MATLAB ist eine hochentwickelte Programmier- und numerische Rechenumgebung, die von Ingenieuren und Wissenschaftlern weit verbreitet für Datenanalyse, Algorithmusentwicklung und Systemmodellierung genutzt wird. Es bietet eine Desktop-Umgebung, die für iterative Analyse- und Designprozesse optimiert ist, zusammen mit einer Programmiersprache, die Matrix- und Array-Mathematik direkt ausdrückt. Die Live-Editor-Funktion ermöglicht es Benutzern, Skripte zu erstellen, die Code, Ausgaben und formatierten Text in einem ausführbaren Notizbuch integrieren. Hauptmerkmale und Funktionalität: - Datenanalyse: Werkzeuge zum Erkunden, Modellieren und Analysieren von Daten. - Grafiken: Funktionen zur Visualisierung und Erkundung von Daten durch verschiedene Diagramme und Charts. - Programmierung: Möglichkeiten zur Erstellung von Skripten, Funktionen und Klassen für angepasste Workflows. - App-Entwicklung: Einrichtungen zur Entwicklung von Desktop- und Webanwendungen. - Externe Sprachschnittstellen: Integration mit Sprachen wie Python, C/C++, Fortran und Java. - Hardware-Konnektivität: Unterstützung für die Verbindung von MATLAB mit verschiedenen Hardware-Plattformen. - Paralleles Rechnen: Fähigkeit, groß angelegte Berechnungen durchzuführen und Simulationen mit Multicore-Desktops, GPUs, Clustern und Cloud-Ressourcen zu parallelisieren. - Bereitstellung: Optionen zum Teilen von MATLAB-Programmen und deren Bereitstellung in Unternehmensanwendungen, eingebetteten Geräten und Cloud-Umgebungen. Primärer Wert und Benutzerlösungen: MATLAB vereinfacht komplexe mathematische Berechnungen und Datenanalysetätigkeiten, wodurch Benutzer effizient Algorithmen und Modelle entwickeln können. Seine umfassenden Toolboxes und interaktiven Apps erleichtern schnelles Prototyping und iteratives Design, was die Entwicklungszeit verkürzt. Die Skalierbarkeit der Plattform ermöglicht einen nahtlosen Übergang von der Forschung zur Produktion und unterstützt die Bereitstellung auf verschiedenen Systemen ohne umfangreiche Codeänderungen. Durch die Integration mit mehreren Programmiersprachen und Hardware-Plattformen bietet MATLAB eine vielseitige Umgebung, die die vielfältigen Bedürfnisse von Ingenieuren und Wissenschaftlern in verschiedenen Branchen adressiert.
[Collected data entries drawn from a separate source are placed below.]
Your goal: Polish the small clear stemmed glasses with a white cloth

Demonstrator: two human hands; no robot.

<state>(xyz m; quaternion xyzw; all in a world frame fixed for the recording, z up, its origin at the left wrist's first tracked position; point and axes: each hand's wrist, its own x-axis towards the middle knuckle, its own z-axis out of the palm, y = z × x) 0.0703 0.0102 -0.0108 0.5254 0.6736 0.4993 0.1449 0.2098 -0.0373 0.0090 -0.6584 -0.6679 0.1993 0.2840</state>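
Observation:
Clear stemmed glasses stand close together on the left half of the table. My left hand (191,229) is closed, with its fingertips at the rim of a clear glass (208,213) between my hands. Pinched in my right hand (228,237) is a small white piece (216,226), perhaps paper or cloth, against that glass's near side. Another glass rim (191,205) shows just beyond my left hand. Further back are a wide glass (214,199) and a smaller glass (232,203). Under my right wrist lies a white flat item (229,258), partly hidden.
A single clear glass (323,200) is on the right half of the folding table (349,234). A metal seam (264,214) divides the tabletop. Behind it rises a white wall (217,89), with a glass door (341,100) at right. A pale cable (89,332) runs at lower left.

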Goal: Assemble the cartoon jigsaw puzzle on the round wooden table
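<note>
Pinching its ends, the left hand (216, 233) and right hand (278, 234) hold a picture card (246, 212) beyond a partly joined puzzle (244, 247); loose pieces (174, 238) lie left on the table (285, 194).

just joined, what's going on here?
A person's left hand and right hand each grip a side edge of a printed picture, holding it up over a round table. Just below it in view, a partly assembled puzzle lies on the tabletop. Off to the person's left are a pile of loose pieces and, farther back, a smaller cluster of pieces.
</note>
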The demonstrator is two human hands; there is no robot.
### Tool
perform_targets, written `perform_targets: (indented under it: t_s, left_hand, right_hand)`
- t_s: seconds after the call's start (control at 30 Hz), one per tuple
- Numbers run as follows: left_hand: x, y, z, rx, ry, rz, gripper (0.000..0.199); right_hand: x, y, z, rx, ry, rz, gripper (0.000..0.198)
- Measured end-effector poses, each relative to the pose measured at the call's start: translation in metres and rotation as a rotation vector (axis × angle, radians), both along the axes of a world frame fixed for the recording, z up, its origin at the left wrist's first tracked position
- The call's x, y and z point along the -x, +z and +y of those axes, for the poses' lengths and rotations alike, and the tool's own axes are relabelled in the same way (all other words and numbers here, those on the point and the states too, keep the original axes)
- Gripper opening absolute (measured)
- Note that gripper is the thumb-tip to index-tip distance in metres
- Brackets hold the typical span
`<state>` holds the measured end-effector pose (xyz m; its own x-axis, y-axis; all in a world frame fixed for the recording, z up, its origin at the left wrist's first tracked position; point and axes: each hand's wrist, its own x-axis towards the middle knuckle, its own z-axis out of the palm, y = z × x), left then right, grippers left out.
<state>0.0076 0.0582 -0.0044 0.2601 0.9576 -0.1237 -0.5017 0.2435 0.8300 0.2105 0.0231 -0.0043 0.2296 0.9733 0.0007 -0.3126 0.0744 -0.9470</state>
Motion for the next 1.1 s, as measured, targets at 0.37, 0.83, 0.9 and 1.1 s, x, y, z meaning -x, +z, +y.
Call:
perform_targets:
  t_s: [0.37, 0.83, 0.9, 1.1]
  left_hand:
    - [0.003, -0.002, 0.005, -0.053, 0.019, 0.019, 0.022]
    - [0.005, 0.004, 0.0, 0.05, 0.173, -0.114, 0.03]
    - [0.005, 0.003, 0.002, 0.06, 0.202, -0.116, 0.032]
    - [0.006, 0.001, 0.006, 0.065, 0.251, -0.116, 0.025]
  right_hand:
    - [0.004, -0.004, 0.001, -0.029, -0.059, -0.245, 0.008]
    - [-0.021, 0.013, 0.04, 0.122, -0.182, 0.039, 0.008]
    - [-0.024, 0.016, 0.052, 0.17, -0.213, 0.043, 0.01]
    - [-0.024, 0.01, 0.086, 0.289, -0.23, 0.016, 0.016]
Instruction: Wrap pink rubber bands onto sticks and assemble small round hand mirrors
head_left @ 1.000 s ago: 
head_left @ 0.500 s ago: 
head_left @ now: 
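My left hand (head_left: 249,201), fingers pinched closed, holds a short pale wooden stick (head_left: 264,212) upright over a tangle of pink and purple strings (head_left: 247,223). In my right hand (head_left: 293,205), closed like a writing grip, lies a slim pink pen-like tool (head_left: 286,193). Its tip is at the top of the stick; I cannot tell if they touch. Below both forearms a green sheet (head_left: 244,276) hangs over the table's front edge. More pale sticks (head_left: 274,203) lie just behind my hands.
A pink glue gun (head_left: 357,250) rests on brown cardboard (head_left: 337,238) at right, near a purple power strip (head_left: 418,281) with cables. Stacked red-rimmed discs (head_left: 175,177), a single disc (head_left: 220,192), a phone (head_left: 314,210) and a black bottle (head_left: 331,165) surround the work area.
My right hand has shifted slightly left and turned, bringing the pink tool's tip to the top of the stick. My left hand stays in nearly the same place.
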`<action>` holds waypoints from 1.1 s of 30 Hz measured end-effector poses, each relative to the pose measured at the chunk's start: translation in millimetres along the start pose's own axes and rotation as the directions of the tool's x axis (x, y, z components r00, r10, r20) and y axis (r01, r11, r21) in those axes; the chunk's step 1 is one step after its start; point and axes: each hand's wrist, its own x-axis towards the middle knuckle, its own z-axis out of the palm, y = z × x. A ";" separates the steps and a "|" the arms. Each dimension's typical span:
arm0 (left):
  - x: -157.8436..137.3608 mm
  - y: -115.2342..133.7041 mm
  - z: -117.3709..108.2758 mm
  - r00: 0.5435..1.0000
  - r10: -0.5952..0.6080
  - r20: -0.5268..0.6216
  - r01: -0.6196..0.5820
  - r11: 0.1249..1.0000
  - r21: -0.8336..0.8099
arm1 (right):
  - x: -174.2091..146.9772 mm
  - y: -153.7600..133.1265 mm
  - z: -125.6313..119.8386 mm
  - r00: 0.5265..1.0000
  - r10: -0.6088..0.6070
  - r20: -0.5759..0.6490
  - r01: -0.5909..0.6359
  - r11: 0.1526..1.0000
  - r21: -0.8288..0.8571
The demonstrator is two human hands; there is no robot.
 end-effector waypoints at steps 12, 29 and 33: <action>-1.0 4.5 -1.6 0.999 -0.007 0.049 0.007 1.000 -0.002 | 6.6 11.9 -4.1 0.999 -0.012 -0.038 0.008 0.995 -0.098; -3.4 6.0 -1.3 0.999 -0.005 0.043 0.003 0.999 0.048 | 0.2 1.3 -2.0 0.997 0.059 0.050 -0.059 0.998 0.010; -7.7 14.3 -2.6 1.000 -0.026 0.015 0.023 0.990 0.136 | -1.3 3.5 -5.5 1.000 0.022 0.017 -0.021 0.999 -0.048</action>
Als cloud-natives KI-, Analyse- und Datenmanagement-Plattform ermöglicht SAS Viya eine kosteneffiziente Skalierung, steigert die Produktivität und fördert schnellere Innovationen, unterstützt durch Vertrauen und Transparenz. SAS Viya ermöglicht die Integration von Teams und Technologien, sodass alle Benutzer erfolgreich zusammenarbeiten können, um kritische Fragen in präzise Entscheidungen umzuwandeln.
Alteryx treibt transformative Geschäftsergebnisse durch vereinheitlichte Analysen, Datenwissenschaft und Prozessautomatisierung voran.
SAP HANA Cloud ist die cloud-native Datenbasis der SAP Business Technology Platform, sie speichert, verarbeitet und analysiert Daten in Echtzeit im Petabyte-Bereich und vereint mehrere Datentypen in einem einzigen System, während sie diese effizienter mit integriertem Mehrstufenspeicher verwaltet.